ハイヒールがアスファルトを叩く音…女性が一人だ。
「ゴメン、お待たせ」 
「フルーツレイドか、ガウィーは?」 
「先に行けってさ。 
 佐竹ちゃんを連れて直接例の連中に会うみたい」 
「101便に乗っていた奴等か、用があったのは佐竹って奴だけだろ? 
 まぁ、名古屋大戦の英雄にも会うなら、 
 確かにお前等は一緒じゃない方が良いのは解るが… 
 しかし、ちょっと一人で勝手にやりすぎじゃないのか?」 
「でも、それ言うと、ごとりん博士やユニバースもかなり解らないわよね」 
「…確かに。
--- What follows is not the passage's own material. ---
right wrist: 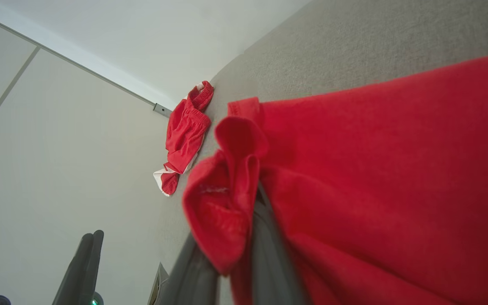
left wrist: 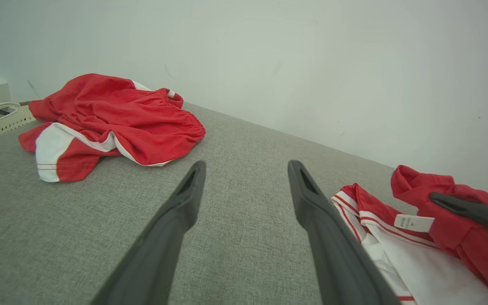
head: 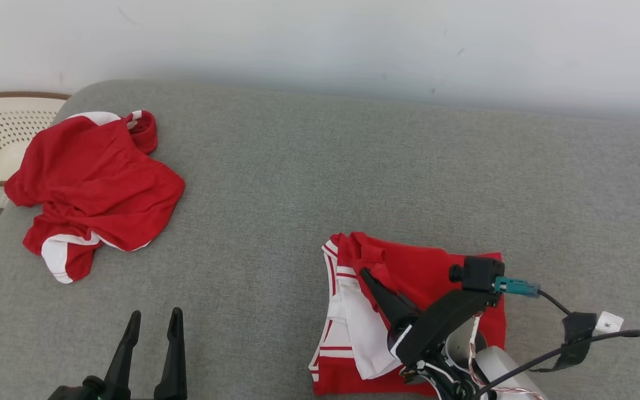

あとエーガもね」 
「まだ俺達の知らない何かがあるかもしれないな。 
 現に、戦闘員の中にはセレクタという組織名すら知らない者も多いしな。 
 さっきのSFESの欺瞞兵器の話じゃないが、 
 味方のニセモノ以前に、最初から味方がニセモノだったら…」 
「現状がこれでは仕方ありませんよ。 
 ともかく、3日後には全員が揃うのですから、 
 その時に、それとなく確認してみましょう」
如何せん、セレクタ自体まだ結成されて間もない組織だ。 
仲間同士の連携が上手くいかないのも無理はないだろう。

 

ビタミンNがユニバースの誘いを受けたのは名古屋大戦直後。 
フルーツレイドはごとりん博士に従い、そのまま加入。 
何故かガウィーに接触してきたグレートブリテンを加え、 
結成当初のメンバーは、ビタミンNが知る限りではたったの6人だった。 
ユニバースやガウィーが本田宗太郎と知り合いであったことを考えると、 
最初の3人は名古屋大戦以前から何かしらの繋がりはあったのかも知れないが、 
創始者のユニバースがいつから計画していたのかは謎だ。 
その後、詳しい経緯は分らないが、 
ライーダ、フェイレイ、シストライテ、エーガ、レシルが加わり、 
単独でも作戦行動が可能な実力を持つ11人が集まった。 
同時に、リゼルハンクを快く思っていない組織や、フリーの傭兵などから、 
研究員や戦闘員を取り込み、 
僅か数ヶ月で100人余りの組織となった。
だが、SFESに対抗するという割には、まだまだ圧倒的に戦力不足。 
組織と言う割にはハッキリした上下関係もなく、統率も取れているとは言い難い。 
個人的な理由で参加している者が多く、互い深入りしないのが暗黙の了解であるため、 
仲間を完全に信用することもできない。 
作戦といっても、裏工作やゲリラ戦ばかりでは、埒が明かないだろう。 
そんな不安もあってか、メンバーの間には常に微妙な緊張感が保たれていた。